What are Diffusion Models?

Last Updated : 22 Aug, 2025

Diffusion models are a type of generative AI that create new data like images, audio or even video by starting with random noise and gradually turning it into something meaningful. They work by simulating a diffusion process where data is slowly corrupted by noise during training and then learning to reverse this process step by step. By doing so the model learns how to generate high quality samples from scratch.

Table of Content

Understanding Diffusion Models

Diffusion models are generative models that learn to reverse a diffusion process to generate data. The diffusion process involves gradually adding noise to data until it becomes pure noise.
Through this process a simple distribution is transformed into a complex data distribution in a series of small incremental steps.
Essentially these models operate as a reverse diffusion phenomenon where noise is introduced to the data in a forward manner and removed in a reverse manner to generate new data samples.
By learning to reverse this process diffusion models start from noise and gradually denoise it to produce data that closely resembles the training examples.

Key Components

Forward Diffusion Process: This process involves adding noise to the data in a series of small steps. Each step slightly increases the noise, making the data progressively more random until it resembles pure noise.
Reverse Diffusion Process: The model learns to reverse the noise-adding steps. Starting from pure noise, the model iteratively removes the noise, generating data that matches the training distribution.
Score Function: This function estimates the gradient of the data distribution concerning the noise. It helps guide the reverse diffusion process to produce realistic samples.

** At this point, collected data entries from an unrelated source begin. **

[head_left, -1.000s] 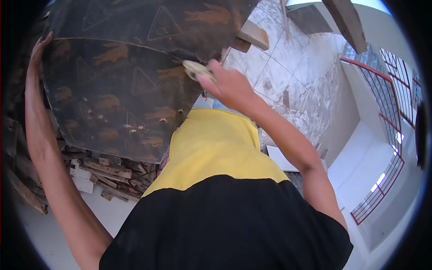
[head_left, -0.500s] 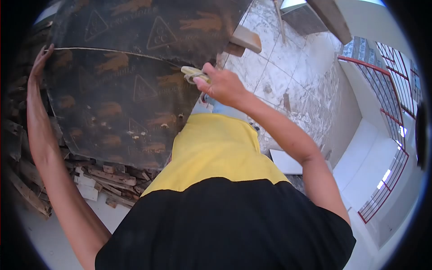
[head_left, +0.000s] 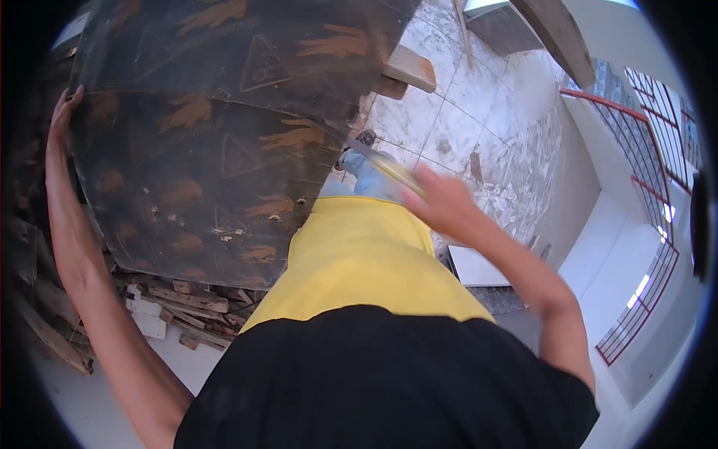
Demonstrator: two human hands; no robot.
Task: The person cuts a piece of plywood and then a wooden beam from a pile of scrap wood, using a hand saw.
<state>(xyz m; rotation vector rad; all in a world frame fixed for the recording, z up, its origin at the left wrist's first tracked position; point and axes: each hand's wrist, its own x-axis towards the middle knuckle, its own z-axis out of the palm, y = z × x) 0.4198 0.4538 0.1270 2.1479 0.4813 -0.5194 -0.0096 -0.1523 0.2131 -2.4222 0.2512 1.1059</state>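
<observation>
My left hand (head_left: 66, 112) rests against the left edge of a large dark plywood sheet (head_left: 157, 135) printed with orange-brown marks and triangles. Its fingers stretch upward along that edge. A thin line or seam crosses the sheet from near that hand toward its right corner. My right hand (head_left: 447, 209), smeared by motion, is closed around a long yellowish tool (head_left: 400, 173) with a greyish tip. Blur hides its exact kind. The tip points up and left, close to the right corner of the sheet, above my shoe and blue trouser leg (head_left: 366, 176).
Scrap wood (head_left: 191, 303) lies heaped below the sheet at the left. A wooden block (head_left: 410, 67) sits by its upper right edge. White-smeared floor tiles (head_left: 464, 120) stretch to the right, toward a red metal railing (head_left: 647, 150). A timber (head_left: 557, 37) juts in at the top.
My right hand has swung right and down, away from the sheet, with the yellowish tool. The pale cord that stretched between both hands no longer shows clearly. My left hand has shifted slightly.
</observation>
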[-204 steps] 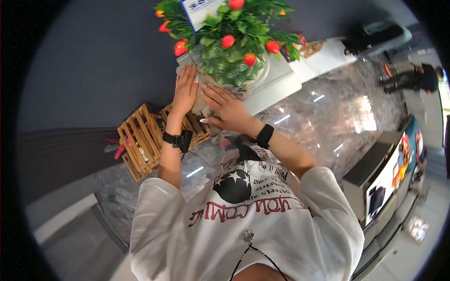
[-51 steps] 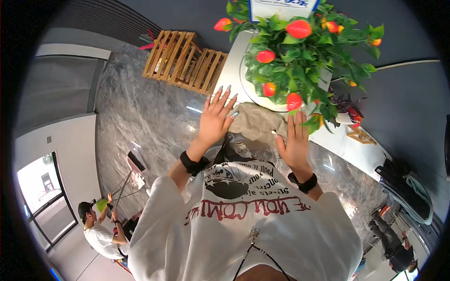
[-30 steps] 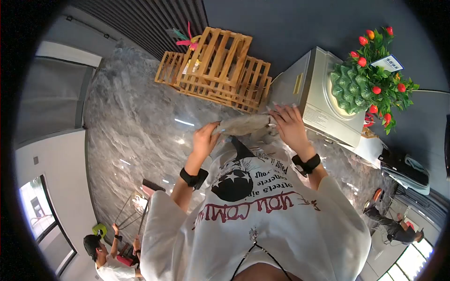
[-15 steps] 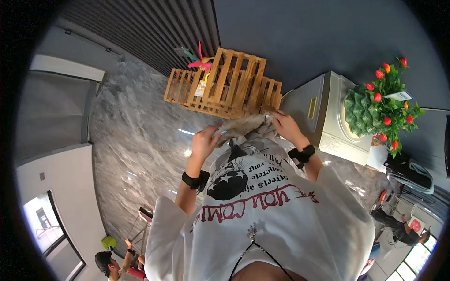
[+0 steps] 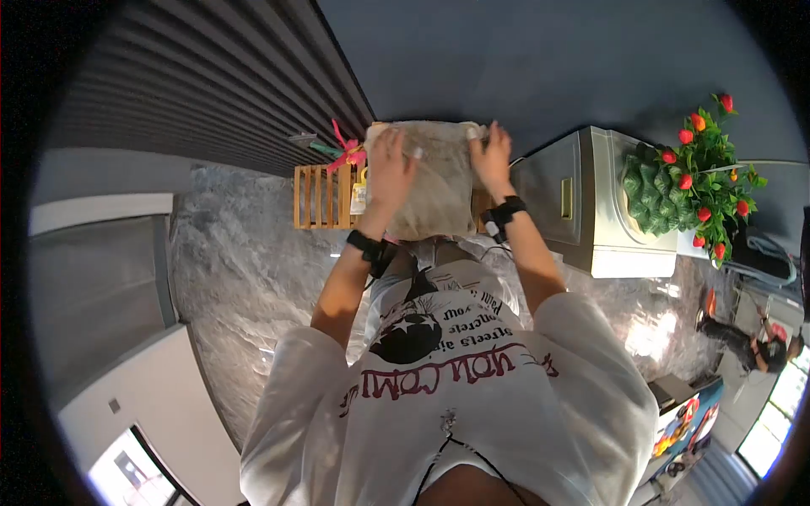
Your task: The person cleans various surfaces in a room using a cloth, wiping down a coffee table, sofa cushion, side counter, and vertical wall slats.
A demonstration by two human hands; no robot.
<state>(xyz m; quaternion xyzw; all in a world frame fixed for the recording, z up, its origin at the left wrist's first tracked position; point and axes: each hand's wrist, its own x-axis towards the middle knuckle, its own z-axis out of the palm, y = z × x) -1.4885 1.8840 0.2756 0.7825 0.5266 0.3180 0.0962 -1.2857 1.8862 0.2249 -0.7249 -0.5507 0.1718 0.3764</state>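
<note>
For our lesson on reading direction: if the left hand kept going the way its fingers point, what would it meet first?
The left hand grips the beige cloth, fingers pointing up and away. Beyond it the dark blue wall likely comes first, though depth is unclear.

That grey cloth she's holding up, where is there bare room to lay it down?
Both hands, left and right, hold the cloth spread over the wooden crates, so that spot is crowded. The marble floor left of her, between the crates and the pale wall, is bare. The white machine carries a plant on its far part.
</note>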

Architecture of Diffusion Models

The architecture of diffusion models typically involves two main components:

Forward Diffusion Process
Reverse Diffusion Process

1. Forward Diffusion Process

In this process noise is incrementally added to the data over a series of steps. This is akin to a Markov chain where each step slightly degrades the data by adding Gaussian noise.

Mathematically, this can be represented as:

q(x_t | x_{t-1}) = \mathcal{N}(x_t; \sqrt{\alpha_t} x_{t-1}, (1 - \alpha_t)I)

where,

x_t is the noisy data at step t
\alpha_t controls the amount of noise added.

2. Reverse Diffusion Process

The reverse process aims to reconstruct the original data by denoising the noisy data in a series of steps reversing the forward diffusion.

This is typically modelled using a neural network that predicts the noise added at each step:

p_\theta(x_{t-1} | x_t) = \mathcal{N}(x_{t-1}; \mu_\theta(x_t, t), \sigma_\theta(x_t, t))

where,

\mu_\theta and \sigma_\theta are learned parameters.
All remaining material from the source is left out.